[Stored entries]

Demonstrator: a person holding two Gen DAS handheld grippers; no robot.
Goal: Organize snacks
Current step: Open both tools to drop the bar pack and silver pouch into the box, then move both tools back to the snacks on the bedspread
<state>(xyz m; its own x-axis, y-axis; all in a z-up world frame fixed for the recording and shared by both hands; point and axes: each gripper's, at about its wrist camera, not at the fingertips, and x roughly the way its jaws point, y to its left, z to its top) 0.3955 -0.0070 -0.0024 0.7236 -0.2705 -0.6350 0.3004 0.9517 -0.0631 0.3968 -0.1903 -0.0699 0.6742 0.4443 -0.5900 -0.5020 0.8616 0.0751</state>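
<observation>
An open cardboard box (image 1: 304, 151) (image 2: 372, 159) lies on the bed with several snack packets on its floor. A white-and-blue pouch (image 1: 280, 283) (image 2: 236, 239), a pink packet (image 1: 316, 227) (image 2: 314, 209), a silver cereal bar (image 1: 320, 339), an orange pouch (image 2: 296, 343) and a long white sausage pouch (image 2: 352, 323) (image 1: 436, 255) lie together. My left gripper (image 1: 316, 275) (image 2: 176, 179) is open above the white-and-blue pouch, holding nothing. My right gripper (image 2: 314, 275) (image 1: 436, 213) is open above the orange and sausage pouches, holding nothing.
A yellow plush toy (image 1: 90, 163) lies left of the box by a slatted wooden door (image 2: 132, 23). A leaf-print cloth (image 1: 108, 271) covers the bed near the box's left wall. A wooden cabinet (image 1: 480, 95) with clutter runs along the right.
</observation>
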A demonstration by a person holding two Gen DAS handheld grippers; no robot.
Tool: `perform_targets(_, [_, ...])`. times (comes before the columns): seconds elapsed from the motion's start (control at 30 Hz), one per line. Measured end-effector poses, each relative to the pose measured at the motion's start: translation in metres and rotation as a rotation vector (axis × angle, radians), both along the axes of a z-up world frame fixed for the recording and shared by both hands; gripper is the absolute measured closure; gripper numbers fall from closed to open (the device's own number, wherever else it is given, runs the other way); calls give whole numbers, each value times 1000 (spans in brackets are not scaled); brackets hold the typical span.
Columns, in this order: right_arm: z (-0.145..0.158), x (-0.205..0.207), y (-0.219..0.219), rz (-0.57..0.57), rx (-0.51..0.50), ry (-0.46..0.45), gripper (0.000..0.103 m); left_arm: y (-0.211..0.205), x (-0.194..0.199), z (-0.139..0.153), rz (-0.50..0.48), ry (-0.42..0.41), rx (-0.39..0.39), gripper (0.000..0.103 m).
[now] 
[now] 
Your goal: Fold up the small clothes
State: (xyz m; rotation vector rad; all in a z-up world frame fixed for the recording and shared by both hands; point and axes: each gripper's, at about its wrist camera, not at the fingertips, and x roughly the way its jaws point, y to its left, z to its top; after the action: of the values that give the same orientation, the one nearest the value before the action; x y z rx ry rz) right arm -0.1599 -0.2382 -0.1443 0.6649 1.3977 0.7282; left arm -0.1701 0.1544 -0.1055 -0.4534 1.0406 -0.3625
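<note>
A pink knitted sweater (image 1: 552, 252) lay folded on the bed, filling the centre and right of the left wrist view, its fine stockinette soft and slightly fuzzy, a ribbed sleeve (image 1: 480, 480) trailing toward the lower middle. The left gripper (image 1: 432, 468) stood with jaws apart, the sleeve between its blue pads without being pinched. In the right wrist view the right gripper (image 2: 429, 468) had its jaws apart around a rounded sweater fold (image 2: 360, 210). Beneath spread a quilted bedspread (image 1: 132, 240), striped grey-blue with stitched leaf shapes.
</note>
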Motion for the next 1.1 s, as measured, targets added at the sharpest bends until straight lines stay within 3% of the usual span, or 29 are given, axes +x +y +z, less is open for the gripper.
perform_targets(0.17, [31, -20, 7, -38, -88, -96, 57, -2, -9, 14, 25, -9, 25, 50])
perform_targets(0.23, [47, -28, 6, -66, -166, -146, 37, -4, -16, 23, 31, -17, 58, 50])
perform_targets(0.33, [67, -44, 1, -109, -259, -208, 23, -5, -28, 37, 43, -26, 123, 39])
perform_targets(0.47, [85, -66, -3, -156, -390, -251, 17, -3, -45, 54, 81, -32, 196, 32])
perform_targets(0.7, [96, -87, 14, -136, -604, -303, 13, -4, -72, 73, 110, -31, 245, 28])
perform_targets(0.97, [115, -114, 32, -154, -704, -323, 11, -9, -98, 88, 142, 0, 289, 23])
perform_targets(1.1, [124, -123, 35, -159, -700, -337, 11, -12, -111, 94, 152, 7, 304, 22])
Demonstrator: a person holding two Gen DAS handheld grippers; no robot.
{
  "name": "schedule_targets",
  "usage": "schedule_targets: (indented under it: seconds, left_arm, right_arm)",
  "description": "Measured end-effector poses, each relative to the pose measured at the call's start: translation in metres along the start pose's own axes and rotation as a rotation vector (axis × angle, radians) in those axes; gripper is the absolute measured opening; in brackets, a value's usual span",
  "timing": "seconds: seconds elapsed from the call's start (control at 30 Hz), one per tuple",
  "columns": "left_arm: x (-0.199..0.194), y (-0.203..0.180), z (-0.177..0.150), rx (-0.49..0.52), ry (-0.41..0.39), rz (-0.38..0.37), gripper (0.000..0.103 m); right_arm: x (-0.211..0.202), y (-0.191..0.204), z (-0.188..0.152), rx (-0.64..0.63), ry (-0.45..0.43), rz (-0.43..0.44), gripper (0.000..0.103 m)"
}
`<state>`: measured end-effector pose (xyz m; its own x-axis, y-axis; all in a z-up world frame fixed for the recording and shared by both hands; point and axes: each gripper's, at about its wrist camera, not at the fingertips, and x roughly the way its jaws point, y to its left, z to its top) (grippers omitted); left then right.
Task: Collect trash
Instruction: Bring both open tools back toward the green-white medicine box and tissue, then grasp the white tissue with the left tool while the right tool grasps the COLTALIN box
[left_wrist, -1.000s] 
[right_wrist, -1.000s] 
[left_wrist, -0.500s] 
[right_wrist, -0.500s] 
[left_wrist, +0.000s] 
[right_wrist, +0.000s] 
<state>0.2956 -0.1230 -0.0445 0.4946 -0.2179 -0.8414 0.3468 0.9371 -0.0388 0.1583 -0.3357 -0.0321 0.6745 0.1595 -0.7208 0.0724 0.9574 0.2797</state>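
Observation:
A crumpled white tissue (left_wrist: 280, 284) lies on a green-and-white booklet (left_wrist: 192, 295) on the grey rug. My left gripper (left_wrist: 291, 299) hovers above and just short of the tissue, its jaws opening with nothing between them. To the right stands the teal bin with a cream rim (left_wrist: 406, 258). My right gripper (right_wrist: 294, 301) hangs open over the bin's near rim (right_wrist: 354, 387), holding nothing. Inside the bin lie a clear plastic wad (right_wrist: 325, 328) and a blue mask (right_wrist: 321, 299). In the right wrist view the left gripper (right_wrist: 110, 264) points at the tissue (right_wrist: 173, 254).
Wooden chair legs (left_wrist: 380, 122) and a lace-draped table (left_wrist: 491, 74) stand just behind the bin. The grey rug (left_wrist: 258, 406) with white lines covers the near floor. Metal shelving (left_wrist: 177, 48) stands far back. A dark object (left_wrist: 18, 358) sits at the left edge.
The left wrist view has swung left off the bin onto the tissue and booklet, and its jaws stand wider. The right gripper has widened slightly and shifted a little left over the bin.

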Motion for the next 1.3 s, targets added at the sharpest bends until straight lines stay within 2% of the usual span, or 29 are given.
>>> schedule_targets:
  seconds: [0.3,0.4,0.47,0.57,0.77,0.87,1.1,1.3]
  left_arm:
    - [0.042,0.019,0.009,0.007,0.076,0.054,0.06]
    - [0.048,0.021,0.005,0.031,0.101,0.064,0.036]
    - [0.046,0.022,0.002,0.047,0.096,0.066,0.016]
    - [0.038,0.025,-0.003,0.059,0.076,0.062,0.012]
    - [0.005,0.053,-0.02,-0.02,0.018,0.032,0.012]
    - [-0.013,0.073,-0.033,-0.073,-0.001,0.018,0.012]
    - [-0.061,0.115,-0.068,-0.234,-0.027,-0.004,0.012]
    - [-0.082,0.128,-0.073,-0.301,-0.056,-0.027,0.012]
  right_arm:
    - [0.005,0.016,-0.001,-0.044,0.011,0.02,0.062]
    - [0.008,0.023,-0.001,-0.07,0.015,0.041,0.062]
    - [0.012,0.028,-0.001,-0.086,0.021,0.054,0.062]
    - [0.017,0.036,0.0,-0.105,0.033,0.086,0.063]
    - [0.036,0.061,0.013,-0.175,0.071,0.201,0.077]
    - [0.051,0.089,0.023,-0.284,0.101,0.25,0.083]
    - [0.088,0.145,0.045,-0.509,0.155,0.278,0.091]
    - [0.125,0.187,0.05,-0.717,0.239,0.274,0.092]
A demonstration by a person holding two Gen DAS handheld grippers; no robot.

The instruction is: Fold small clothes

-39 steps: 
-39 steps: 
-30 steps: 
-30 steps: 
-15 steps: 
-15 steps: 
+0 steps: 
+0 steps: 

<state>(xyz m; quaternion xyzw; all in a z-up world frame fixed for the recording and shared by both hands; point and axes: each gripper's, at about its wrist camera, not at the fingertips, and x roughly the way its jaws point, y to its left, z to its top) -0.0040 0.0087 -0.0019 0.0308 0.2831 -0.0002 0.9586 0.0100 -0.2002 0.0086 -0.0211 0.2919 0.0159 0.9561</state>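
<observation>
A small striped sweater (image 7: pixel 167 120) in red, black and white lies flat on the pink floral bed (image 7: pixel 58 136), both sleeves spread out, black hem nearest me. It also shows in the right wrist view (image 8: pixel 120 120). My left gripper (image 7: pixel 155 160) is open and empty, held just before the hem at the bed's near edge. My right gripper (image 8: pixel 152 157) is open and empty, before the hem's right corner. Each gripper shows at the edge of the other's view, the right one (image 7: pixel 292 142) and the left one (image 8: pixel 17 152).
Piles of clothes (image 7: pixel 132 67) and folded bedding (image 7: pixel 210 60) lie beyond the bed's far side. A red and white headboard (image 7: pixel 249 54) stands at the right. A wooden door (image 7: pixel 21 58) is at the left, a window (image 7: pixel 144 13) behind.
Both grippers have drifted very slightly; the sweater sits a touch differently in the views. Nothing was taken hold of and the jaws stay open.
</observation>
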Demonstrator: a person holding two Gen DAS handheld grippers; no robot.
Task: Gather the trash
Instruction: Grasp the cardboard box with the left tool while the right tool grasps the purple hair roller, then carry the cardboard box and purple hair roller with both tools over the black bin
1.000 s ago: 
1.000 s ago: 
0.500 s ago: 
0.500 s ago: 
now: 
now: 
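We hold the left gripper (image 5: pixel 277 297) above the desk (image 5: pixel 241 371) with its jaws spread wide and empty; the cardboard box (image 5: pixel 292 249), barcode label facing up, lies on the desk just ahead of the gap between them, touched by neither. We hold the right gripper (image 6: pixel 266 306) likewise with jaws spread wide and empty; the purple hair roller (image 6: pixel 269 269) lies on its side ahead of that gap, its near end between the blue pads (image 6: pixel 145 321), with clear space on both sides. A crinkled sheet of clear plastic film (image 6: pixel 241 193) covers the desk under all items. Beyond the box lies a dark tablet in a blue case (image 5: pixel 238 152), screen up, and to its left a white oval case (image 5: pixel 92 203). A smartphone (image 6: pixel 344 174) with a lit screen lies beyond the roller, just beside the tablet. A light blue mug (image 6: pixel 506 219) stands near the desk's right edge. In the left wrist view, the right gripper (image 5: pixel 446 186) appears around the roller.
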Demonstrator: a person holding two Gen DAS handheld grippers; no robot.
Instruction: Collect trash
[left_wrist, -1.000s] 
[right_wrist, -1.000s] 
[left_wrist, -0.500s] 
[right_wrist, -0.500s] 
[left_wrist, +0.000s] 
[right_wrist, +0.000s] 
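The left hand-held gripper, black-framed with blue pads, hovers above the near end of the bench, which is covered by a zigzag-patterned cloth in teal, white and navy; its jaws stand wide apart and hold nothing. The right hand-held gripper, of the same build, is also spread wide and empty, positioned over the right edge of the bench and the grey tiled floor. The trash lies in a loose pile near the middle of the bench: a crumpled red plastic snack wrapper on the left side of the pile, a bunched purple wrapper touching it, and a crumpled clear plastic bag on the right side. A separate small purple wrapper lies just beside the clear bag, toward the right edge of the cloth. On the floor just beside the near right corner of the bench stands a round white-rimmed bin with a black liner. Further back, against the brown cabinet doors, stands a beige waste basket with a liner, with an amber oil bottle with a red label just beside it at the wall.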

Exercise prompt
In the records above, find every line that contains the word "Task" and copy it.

Response below
Task: Collect trash
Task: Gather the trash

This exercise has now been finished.